Although the Papal album was produced at Abbey Road Studios, he does not know Eleanor Rigby, and is "musically not infallible." This is the nearest we will ever get to Papal girl talk. Then they have some good wine. Benedict's loneliness is outstanding. God made him not feel alone, but "God never laughs."
The camerawork and the editing (by Fernando Stutz) go hand-in-hand with or comment on what words express. Cuts to the Golden Calf, the red shoes, the child-like eating of the pizza, or a candle with the smoke rising, all provide meaning with ease, casually and poignantly. There is a marvellous twist about the voice of God and naturally, from time to time, we become aware that what we are watching is fiction. Still, maybe because of that freedom of invention, the story works, as "the truth is vital, but without love it's unbearable."
A little tango, another conclave and a new Pope who states that "the carnival is over" when he steps out on the balcony all in white - none of it contradicts what we know. We see the two real Popes hugging and end with the World Cup in 2014 between Argentina and Germany, watched by two old pals.
Flashbacks in black and white are compelling (with Juan Minujín of Lucrecia Martel’s Zama as the young Bergoglio) when they interrupt the narrative, as if we entered the future Pope’s head. Simultaneously we listen and take in the information as it is being told to Benedict. We learn of an engagement, then the sign from God that made him choose priesthood, the terrible predicaments he faced in Argentina during the 1970s when he was the head of the Jesuits in his country and Uruguay.

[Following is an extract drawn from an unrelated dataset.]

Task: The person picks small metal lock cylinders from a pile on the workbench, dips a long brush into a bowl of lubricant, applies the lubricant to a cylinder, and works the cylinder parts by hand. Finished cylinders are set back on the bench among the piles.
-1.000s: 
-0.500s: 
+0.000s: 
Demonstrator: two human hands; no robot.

Two of his priests were arrested and tortured, Father Jalics (Lisandro Fiks) and Father Yorio, played by Germán de Silva (unforgettable as the lead in Pablo Giorgelli’s Las Acacias and in Federico Veiroj’s The Moneychanger). The life-altering episodes from the past are so meticulously selected, that I was wishing we could get the same for the young Ratzinger.
Other films may briefly flicker into your mind - Wim Wenders' documentary portrait Pope Francis: A Man Of His Word, addressing climate change, for instance, or François Ozon's By The Grace Of God about the church abuse scandals, or Gianfranco Rosi's masterful Fire At Sea by the mere mention of Lampedusa.
On Tuesday, The Two Popes received five BAFTA nominations, including Best British Film, Best Adapted Screenplay for McCarten, Pryce and Hopkins for Actor and Supporting Actor respectively.